▶ _Goal of the exercise_: For this exercise, copy exactly every line from the one holding "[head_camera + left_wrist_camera" through the end of the data, both included. Omit pictures.

▶ _Data section_:

◇ ◇ ◇

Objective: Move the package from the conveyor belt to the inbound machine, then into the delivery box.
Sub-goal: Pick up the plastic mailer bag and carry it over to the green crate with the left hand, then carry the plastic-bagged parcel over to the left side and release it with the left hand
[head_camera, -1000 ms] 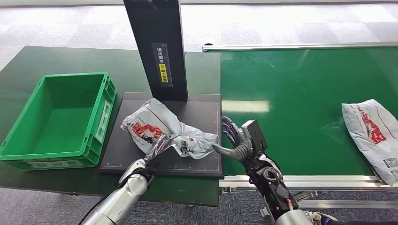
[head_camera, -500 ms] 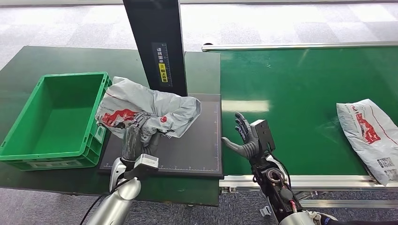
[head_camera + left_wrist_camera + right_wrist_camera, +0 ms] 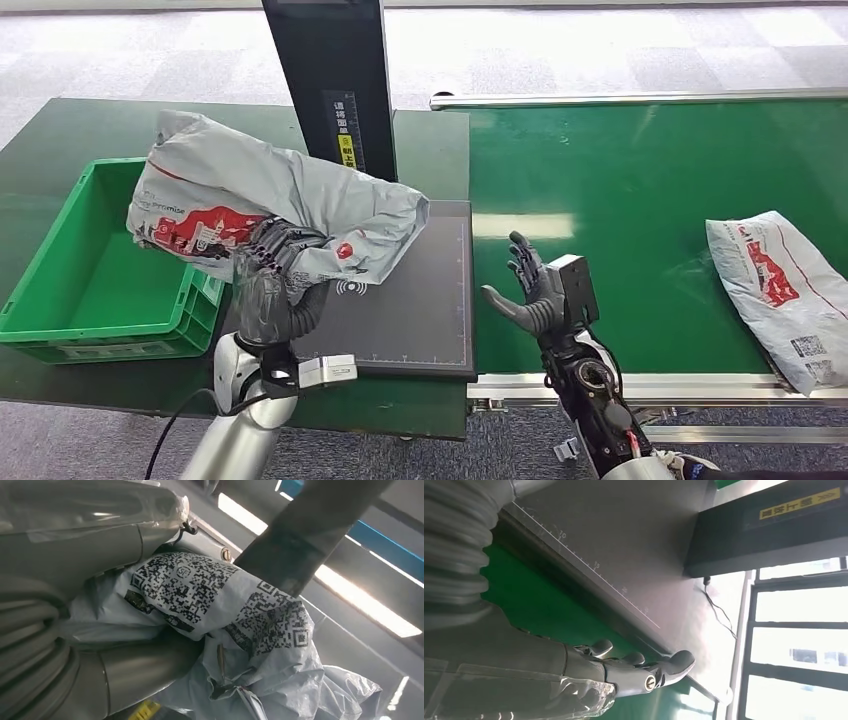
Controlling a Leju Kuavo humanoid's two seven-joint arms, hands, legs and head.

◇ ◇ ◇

▶ _Solution for this task_:
[head_camera + left_wrist_camera + right_wrist_camera, +0 ms] 
Controlling a Leju Kuavo humanoid's two seven-joint arms, hands, legs and head.

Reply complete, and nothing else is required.